Nothing
#' @title Lazy Data Backend
#'
#' @name mlr_backends_lazy
#'
#' @description
#' This lazy data backend wraps a constructor that lazily creates another backend, e.g. by downloading
#' (and caching) some data from the internet.
#' This backend should be used, when some metadata of the backend is known in advance and should be accessible
#' before downloading the actual data.
#' When the backend is first constructed, it is verified that the provided metadata was correct, otherwise
#' an informative error message is thrown.
#' After the construction of the lazily constructed backend, calls like `$data()`, `$missings()`, `$distinct()`,
#' or `$hash()` are redirected to it.
#'
#' Information that is available before the backend is constructed is:
#' * `nrow` - The number of rows (set as the length of the `rownames`).
#' * `ncol` - The number of columns (provided via the `id` column of `col_info`).
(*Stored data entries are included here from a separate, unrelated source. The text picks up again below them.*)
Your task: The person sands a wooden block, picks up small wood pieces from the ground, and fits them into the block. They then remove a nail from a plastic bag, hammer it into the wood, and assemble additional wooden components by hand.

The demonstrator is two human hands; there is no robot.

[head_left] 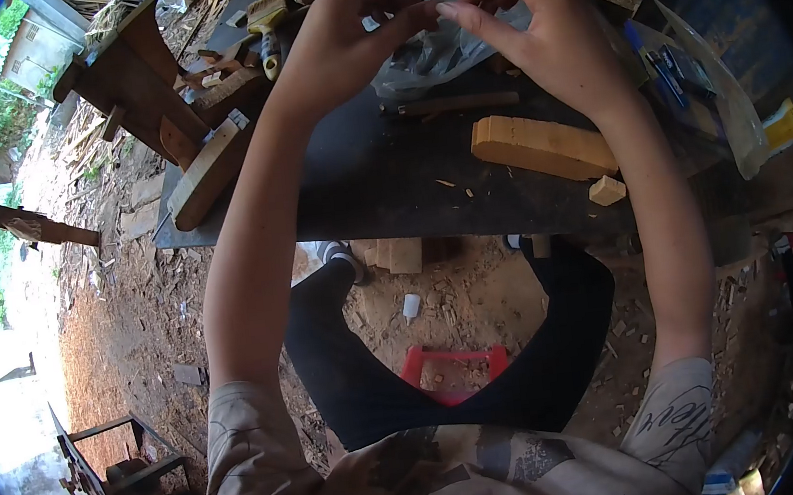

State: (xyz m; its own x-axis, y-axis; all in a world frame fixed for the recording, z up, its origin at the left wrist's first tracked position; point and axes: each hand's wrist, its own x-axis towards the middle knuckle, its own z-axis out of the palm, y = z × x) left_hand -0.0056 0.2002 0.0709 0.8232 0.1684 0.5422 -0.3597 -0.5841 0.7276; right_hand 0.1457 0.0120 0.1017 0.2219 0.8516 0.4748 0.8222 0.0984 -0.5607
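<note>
My left hand [350, 35] and my right hand [537, 25] meet at the fingertips over the far part of the dark table [351, 185]. Both hands have their fingers curled and pinched together. Whatever they hold, if anything, is too small to make out. Beneath them lies a clear plastic bag [426, 66]. A thin dark bar [459, 104] rests just nearer than the bag. Close to my right forearm sits a yellowish shaped wooden block [541, 147], with a small wooden cube [607, 191] beside its near end.
A brush [269, 39] and a wooden clamp-like frame [143, 90] are at the back left. A long wood piece [210, 175] lies by my left forearm. Pens [667, 79] are on the right. A red stool [456, 355] and white bottle [411, 307] are below.
</note>
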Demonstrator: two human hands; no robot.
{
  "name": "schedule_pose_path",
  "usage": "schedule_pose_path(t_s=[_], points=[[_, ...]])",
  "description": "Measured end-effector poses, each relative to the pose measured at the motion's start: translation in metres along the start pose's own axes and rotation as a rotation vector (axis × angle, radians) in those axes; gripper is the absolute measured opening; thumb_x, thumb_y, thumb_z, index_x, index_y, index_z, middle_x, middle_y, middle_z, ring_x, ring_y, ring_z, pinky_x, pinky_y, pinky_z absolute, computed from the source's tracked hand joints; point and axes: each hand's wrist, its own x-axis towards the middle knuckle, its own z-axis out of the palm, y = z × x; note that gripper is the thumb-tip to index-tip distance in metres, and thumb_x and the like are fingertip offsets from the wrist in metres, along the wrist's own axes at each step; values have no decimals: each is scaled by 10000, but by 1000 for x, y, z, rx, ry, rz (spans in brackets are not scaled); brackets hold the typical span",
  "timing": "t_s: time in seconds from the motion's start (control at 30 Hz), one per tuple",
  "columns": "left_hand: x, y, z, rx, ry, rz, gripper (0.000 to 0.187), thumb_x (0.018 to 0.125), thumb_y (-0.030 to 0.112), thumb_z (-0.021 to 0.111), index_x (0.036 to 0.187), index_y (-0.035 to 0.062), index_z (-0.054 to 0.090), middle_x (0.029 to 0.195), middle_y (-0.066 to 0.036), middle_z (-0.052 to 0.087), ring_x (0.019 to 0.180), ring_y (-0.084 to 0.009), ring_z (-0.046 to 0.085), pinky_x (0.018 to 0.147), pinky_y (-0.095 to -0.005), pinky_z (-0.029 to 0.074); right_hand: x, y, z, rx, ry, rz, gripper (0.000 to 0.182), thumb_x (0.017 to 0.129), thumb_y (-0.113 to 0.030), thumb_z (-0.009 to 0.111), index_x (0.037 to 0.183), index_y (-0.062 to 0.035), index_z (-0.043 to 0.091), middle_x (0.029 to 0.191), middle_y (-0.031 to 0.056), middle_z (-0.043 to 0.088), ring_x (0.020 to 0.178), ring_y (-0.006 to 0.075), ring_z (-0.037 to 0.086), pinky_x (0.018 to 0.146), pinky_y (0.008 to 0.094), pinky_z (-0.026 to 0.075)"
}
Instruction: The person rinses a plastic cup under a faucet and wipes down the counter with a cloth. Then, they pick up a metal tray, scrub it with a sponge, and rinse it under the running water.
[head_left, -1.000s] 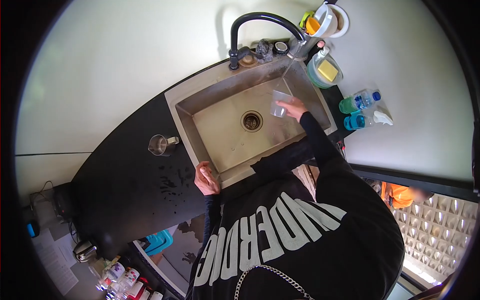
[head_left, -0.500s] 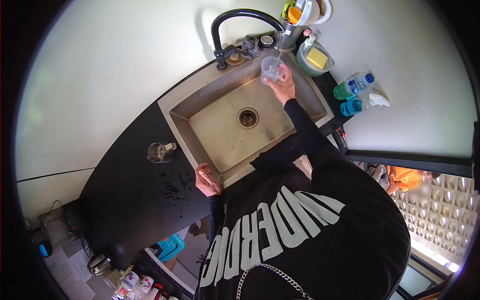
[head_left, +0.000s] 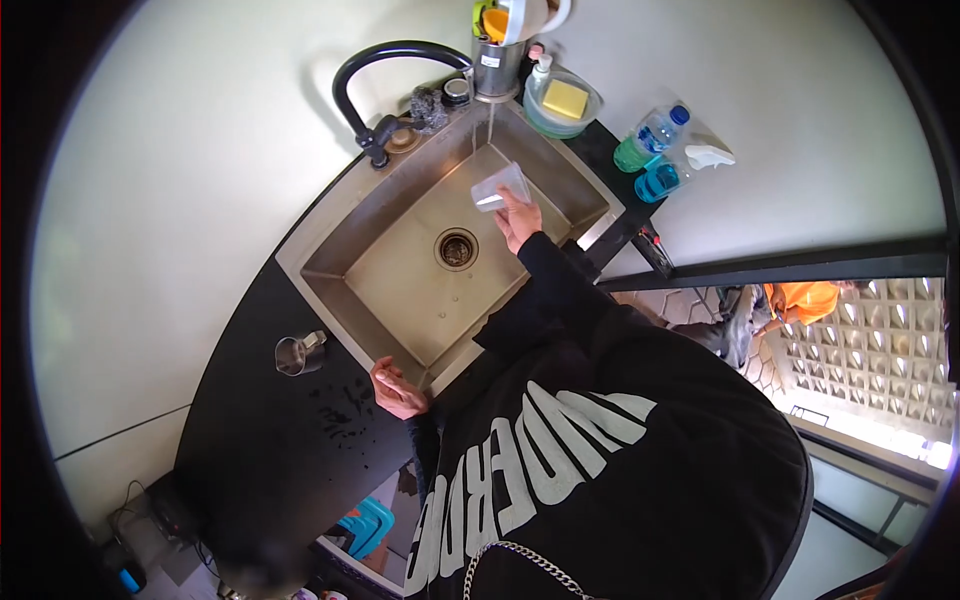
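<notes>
My right hand is closed around a clear plastic cup, tilted on its side over the metal sink. The cup is apart from the sink floor, to the upper right of the drain. My left hand is at the sink's near left rim, fingers loosely stretched out and holding nothing. Close to it on the black counter stands a metal pitcher. The black faucet arches over the far side of the sink.
Behind the sink are a utensil holder and a bowl with a yellow sponge. A green-liquid bottle and a blue spray bottle stand on the right. Water drops spot the counter. A person in orange is beyond the doorway.
My right hand has brought the cup away from the faucet's end towards me and tipped it sideways. My left hand stays by the rim. The whole view has shifted.
</notes>
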Motion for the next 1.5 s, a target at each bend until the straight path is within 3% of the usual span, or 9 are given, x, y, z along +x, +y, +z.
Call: schedule_pose_path(t_s=[0.2,0.47,0.57,0.6,0.67,0.77,0.9,1.07,1.5], points=[[1,-2,0,15,-27,12,634,1054,546,358,990,-17,642,684,-22,460,647,-122,450,606,-258,376,12,-2,-34,396,237,171,651,768,-619,776,1057,-92,527,918,39,531,790,171,549,696,332,507],[0,0,0,37,-28,22,620,1061,526,347,986,-14,641,698,-17,450,659,-118,442,606,-260,372,-21,15,11,32,135,236,668,734,-482,856,1150,-101,501,922,37,532,746,141,550,631,318,486],[-1,1,1,42,-19,3,625,1058,534,345,981,-10,642,704,-15,454,669,-120,447,610,-265,373,-2,26,29,-298,-2,-439,769,725,-365,887,1270,-32,458,1274,111,548,1015,185,591,844,346,523],[-1,1,1,40,-11,-11,629,1056,539,348,985,-11,644,706,-16,460,671,-120,452,612,-264,376,10,20,31,-301,-6,-434,769,725,-365,887,1270,-32,458,1274,111,548,1015,185,591,844,346,523],[-1,-1,1,43,-4,-2,631,1054,543,351,987,-11,646,703,-16,463,670,-121,457,612,-265,377,25,9,33,-765,133,-977,812,719,-320,886,1327,-28,435,1325,117,527,1114,194,555,928,326,495],[-2,1,1,31,13,-19,632,1052,545,354,987,-10,649,696,-16,468,667,-121,464,613,-266,381,12,-21,29,-779,-213,-909,863,683,-271,900,1362,-38,421,1322,118,517,1102,188,556,920,327,499],[1,7,-1,37,7,-35,629,1053,540,352,993,-10,650,699,-19,481,671,-120,470,620,-263,389,44,-32,6,-744,-33,-995,890,686,-316,881,1400,-51,420,1318,125,534,1206,239,537,975,376,481],[0,-6,-4,32,-19,-80,593,1047,515,381,1030,-12,653,690,-53,530,664,-148,532,642,-289,448,14,-56,26,-896,-313,-961,873,690,-277,879,1392,-42,416,1308,155,545,1180,277,565,951,389,498],[2,4,-2,-19,21,-33,570,1061,482,376,1002,-15,650,671,-14,483,645,-106,472,606,-259,394,-22,-82,35,-1003,-449,-835,811,756,-212,837,1436,-109,406,1352,111,561,1192,275,562,974,454,485]])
#' * `colnames` - The column names.
#' * `rownames` - The row names.
#' * `col_info` - The column information, which can be obtained via [`mlr3::col_info()`].
#'
#' Beware that accessing the backend's hash also contructs the backend.
#'
#' Note that while in most cases the data contains [`lazy_tensor`] columns, this is not necessary and the naming
#' of this class has nothing to do with the [`lazy_tensor`] data type.
#'
#' **Important**
#'
#' When the constructor generates `factor()` variables it is important that the ordering of the levels in data
#' corresponds to the ordering of the levels in the `col_info` argument.
#'
#' @param constructor (`function`)\cr
#' A function with argument `backend` (the lazy backend), whose return value must be the actual backend.
#' This function is called the first time the field `$backend` is accessed.
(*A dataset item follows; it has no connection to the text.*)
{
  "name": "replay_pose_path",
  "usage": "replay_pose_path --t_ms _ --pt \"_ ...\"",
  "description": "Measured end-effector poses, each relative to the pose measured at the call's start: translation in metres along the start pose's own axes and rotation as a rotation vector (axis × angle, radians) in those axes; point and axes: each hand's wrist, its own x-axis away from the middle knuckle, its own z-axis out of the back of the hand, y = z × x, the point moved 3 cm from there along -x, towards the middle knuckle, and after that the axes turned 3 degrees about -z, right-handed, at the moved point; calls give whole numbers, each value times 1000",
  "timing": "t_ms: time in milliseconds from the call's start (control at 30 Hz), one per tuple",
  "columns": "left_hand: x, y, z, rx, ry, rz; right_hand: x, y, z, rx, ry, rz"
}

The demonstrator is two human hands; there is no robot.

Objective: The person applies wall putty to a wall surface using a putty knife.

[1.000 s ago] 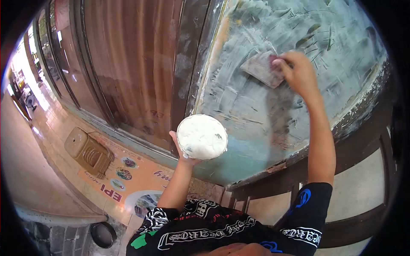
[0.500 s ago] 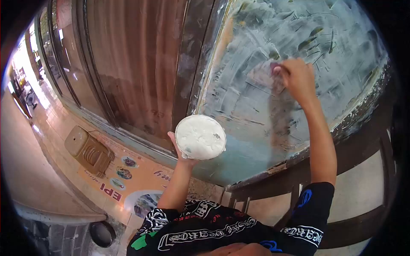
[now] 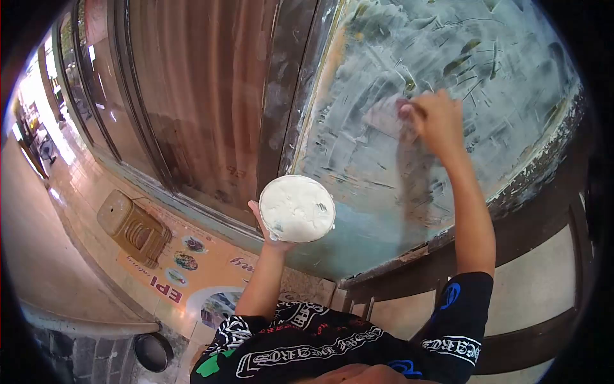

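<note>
My left hand (image 3: 263,224) holds a round tub (image 3: 297,208) from its left and underside, and a white paste fills it to the rim. Up on the right, my right hand (image 3: 438,121) pinches a small reddish-handled scraper (image 3: 385,115) with a thin, pale, see-through blade. The blade lies against a blue-green wall (image 3: 377,160) smeared with whitish streaks. Dark gouge-like marks show across the wall above and right of the hand. The hand's shadow falls down the wall below it.
Dark-framed glass panels (image 3: 198,83) stand at the left. On the tiled floor are a brown plastic stool (image 3: 131,227) and an orange printed banner (image 3: 204,272). A round black pan (image 3: 153,352) sits lower left. Brown-framed panels (image 3: 531,288) run along the lower right.
My right hand and the scraper have moved a little to the left along the wall. My left hand and the tub have shifted slightly left and down.
</note>
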Motion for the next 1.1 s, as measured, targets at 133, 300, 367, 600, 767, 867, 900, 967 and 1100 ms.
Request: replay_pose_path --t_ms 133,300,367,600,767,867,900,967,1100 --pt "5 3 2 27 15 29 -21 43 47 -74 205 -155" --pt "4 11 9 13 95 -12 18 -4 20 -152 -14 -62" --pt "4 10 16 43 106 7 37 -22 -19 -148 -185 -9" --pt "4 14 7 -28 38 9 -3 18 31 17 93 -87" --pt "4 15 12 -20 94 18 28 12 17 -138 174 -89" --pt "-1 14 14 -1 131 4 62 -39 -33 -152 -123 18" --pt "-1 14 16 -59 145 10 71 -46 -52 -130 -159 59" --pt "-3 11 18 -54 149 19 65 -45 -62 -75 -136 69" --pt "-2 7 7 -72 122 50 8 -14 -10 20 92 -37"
#' @param rownames (`integer()`)\cr
#' The row names. Must be a permutation of the rownames of the lazily constructed backend.
#' @param col_info ([`data.table::data.table()`])\cr
#' A data.table with columns `id`, `type` and `levels` containing the column id, type and levels.
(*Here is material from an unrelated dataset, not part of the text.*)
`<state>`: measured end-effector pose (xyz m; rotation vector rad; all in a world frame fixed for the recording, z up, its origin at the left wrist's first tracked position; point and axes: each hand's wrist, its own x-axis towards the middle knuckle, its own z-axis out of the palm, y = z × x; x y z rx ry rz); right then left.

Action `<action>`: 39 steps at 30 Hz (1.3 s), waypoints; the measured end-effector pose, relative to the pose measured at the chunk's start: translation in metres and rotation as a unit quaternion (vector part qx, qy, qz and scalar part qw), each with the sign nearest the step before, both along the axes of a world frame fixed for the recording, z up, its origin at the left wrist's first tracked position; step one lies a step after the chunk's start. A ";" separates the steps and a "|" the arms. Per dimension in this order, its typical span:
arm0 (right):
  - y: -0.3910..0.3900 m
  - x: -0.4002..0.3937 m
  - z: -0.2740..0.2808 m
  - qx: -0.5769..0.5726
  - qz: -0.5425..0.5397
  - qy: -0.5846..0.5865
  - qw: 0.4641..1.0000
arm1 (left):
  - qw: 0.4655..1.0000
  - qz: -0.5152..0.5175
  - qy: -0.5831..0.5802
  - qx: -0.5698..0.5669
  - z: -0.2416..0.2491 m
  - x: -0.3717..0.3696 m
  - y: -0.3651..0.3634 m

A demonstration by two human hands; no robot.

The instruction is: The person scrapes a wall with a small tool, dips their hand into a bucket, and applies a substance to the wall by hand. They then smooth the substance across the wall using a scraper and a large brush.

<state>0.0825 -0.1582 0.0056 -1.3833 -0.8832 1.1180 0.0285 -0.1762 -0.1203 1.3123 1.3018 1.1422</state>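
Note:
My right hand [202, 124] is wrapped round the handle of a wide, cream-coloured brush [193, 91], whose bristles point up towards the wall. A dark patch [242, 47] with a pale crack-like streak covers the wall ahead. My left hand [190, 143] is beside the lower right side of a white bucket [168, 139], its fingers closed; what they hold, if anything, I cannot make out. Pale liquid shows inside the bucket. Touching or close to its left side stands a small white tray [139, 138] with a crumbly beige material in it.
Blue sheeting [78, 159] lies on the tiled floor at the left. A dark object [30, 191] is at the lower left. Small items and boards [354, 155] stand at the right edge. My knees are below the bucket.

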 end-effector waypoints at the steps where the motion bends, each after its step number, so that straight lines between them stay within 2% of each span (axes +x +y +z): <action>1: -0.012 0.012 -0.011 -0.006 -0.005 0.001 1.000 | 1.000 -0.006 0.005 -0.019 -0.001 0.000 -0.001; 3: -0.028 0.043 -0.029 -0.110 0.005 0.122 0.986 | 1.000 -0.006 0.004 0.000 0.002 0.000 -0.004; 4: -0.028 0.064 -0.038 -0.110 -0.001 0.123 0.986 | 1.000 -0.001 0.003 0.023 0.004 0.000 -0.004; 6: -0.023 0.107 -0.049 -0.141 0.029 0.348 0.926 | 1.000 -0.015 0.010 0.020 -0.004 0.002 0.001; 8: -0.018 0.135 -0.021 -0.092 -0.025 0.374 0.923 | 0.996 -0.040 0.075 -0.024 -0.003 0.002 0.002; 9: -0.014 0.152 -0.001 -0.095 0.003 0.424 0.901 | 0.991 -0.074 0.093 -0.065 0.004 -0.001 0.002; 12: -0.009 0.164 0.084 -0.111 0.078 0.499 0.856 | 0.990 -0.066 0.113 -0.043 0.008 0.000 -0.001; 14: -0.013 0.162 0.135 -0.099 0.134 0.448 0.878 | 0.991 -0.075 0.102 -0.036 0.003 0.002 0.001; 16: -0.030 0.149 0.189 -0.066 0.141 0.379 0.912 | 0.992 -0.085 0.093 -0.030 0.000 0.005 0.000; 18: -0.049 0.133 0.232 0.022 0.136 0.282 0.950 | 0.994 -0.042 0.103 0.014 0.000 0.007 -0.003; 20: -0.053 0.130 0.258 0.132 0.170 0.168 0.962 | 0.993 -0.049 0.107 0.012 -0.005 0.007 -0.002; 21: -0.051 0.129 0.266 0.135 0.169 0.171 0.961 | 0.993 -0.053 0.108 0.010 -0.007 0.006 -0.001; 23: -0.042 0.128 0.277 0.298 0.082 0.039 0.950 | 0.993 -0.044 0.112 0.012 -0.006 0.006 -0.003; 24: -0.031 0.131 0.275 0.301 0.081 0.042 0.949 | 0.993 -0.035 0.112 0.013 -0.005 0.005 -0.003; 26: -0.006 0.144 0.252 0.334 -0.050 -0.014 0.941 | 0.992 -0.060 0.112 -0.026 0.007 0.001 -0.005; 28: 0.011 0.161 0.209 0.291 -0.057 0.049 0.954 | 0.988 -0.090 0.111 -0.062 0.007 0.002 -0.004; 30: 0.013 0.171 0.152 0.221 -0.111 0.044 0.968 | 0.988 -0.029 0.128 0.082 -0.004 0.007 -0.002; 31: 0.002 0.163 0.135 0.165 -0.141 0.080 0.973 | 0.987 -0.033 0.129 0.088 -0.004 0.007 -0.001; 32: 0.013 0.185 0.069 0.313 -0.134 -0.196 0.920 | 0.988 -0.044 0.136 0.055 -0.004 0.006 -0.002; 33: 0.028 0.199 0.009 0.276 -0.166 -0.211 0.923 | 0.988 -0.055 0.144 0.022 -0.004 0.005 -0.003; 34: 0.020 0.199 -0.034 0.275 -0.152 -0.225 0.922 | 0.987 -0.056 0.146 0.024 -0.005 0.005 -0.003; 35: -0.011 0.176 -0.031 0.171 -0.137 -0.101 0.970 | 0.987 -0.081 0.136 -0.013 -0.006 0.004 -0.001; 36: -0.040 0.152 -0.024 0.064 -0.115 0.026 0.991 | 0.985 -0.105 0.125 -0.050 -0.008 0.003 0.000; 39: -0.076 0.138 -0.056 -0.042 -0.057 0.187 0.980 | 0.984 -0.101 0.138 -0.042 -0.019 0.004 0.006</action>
#' Note that the levels must be provided in the correct order.
#' @param cols (`character()`)\cr
#' Column names.
#' @param rows (`integer()`)\cr
#' Row indices.
#' @param na_rm (`logical(1)`)\cr
#' Whether to remove NAs or not.
#' @param primary_key (`character(1)`)\cr
#' Name of the primary key column.
#'
#' @export
#' @examplesIf torch::torch_is_installed()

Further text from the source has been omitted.